__Description of the task__
Copy every line of the data that includes the string "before".

__Records for this exercise__
+ + + + + + +

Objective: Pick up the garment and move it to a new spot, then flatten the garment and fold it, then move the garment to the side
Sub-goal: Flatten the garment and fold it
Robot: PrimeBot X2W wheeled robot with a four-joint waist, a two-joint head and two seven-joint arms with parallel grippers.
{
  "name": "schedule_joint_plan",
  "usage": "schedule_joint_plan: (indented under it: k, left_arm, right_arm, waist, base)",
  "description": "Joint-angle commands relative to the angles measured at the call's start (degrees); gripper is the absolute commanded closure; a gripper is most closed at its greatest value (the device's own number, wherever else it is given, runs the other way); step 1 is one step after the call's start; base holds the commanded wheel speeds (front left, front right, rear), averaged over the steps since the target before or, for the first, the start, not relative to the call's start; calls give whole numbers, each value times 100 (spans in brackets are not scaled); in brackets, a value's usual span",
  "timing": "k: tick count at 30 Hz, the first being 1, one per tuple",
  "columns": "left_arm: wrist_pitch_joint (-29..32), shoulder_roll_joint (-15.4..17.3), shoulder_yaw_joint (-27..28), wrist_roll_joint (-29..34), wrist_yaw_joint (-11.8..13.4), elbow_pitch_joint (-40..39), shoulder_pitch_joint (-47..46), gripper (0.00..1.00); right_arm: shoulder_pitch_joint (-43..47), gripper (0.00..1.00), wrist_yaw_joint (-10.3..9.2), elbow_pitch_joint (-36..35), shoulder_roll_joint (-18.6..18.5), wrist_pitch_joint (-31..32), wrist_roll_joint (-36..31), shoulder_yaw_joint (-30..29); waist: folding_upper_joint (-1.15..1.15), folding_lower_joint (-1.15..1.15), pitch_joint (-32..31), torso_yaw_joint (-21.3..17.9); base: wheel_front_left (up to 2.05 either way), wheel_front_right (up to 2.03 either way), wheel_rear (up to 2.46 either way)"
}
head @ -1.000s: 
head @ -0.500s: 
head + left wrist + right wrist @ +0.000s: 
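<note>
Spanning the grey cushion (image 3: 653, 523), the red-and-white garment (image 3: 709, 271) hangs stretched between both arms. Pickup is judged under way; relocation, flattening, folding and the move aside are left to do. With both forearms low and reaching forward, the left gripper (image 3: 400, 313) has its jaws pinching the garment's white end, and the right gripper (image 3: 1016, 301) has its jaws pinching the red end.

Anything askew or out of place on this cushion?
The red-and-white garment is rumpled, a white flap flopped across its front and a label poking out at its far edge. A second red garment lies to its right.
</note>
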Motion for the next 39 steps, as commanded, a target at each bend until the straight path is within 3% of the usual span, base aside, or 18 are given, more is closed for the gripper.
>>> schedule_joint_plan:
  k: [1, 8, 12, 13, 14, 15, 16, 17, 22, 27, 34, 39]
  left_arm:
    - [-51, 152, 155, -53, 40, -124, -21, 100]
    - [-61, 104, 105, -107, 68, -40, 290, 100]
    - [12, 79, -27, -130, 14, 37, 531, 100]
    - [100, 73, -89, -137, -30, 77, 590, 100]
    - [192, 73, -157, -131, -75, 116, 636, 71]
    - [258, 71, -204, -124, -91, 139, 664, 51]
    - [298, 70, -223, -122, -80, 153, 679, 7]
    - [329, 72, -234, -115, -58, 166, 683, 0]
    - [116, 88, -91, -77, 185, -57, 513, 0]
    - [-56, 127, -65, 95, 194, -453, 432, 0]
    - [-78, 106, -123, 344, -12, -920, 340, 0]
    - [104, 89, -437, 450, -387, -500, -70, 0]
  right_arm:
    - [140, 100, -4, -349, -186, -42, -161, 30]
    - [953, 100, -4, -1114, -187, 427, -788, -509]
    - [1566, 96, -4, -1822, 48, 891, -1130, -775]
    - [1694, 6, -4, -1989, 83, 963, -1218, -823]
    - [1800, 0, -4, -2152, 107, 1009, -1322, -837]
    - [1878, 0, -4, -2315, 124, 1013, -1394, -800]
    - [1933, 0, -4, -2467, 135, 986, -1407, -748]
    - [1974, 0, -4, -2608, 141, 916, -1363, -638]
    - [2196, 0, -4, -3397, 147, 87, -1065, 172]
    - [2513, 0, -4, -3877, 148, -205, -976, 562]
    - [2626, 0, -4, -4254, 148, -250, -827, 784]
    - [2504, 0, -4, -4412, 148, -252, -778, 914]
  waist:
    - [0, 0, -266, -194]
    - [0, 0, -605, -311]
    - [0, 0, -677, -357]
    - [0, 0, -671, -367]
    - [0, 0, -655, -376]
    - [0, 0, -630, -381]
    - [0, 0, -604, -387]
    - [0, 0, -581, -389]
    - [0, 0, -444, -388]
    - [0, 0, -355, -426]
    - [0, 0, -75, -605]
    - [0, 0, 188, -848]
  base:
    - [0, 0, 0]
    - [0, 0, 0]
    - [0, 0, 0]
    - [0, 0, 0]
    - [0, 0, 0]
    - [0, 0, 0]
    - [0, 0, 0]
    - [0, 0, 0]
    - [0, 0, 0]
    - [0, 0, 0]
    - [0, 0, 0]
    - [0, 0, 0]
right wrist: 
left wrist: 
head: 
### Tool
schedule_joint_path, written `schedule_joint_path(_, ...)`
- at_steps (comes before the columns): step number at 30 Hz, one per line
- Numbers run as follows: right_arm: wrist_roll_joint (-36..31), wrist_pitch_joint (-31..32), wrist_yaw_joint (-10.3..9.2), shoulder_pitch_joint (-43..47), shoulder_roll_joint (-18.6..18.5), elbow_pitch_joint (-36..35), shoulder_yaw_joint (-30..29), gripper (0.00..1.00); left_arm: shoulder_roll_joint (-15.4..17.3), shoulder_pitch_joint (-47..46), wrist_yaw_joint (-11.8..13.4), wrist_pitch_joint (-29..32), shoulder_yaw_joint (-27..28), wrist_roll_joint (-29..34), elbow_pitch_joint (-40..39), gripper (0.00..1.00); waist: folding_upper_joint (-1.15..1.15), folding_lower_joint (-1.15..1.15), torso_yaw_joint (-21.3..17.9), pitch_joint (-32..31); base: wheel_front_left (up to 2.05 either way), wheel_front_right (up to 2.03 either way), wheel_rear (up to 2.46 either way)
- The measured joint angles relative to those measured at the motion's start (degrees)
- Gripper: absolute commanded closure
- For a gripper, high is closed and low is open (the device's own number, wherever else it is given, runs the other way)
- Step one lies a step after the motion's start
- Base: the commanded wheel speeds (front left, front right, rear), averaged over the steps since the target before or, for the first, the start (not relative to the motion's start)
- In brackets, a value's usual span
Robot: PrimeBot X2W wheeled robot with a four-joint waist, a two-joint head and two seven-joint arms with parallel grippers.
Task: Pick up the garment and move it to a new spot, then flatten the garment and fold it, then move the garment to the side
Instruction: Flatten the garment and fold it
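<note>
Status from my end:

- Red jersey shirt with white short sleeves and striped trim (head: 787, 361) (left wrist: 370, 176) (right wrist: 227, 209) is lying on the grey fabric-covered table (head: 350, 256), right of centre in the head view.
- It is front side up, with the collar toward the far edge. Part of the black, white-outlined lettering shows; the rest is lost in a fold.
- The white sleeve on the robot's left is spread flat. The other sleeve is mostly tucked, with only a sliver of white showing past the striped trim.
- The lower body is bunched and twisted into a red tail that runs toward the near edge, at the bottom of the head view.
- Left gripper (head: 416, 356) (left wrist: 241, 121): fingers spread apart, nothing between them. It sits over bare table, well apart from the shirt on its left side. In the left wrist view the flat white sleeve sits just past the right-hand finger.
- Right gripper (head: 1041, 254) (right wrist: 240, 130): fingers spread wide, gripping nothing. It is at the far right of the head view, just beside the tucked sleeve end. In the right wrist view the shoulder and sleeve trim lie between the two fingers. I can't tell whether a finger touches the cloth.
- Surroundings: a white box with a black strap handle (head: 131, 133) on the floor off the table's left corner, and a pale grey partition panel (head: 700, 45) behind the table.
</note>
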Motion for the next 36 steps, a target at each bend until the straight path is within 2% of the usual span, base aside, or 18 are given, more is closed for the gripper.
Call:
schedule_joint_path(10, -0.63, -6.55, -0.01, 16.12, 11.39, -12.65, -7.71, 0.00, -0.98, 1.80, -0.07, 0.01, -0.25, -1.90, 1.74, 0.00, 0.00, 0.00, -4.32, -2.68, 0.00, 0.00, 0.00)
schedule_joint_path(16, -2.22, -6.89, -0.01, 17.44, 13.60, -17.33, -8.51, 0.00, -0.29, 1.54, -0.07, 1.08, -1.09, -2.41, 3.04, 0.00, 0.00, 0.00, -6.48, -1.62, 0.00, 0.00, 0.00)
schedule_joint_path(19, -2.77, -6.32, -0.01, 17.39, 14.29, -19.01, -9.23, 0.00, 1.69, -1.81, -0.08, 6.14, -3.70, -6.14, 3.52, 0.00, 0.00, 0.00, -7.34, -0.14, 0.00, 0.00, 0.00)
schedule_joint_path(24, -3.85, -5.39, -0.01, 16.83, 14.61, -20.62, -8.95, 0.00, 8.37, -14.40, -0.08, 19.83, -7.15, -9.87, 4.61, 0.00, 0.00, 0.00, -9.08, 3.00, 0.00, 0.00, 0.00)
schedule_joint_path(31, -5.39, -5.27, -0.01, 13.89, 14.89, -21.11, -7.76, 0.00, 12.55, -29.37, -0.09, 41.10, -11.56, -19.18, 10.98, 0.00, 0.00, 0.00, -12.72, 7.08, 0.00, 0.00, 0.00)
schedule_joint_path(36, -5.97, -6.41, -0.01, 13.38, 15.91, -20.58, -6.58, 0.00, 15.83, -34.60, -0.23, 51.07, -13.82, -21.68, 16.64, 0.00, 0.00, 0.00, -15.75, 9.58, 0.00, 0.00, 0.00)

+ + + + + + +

__Written solution__
  "description": "Joint-angle commands relative to the angles measured at the call's start (degrees); gripper is the absolute commanded closure; a gripper is most closed at its greatest value (the device's own number, wherever else it is given, runs the other way); step 1 is one step after the call's start; base holds the commanded wheel speeds (front left, front right, rear), averaged over the steps since the target before or, for the first, the start, not relative to the call's start; calls give whole numbers, each value times 100 (spans in brackets are not scaled); in brackets, a value's usual span",
- at_steps (comes before the columns): step number at 30 Hz, one per line
- Base: the commanded wheel speeds (front left, front right, rear), averaged over the steps since the target before or, for the first, the start (not relative to the motion's start)

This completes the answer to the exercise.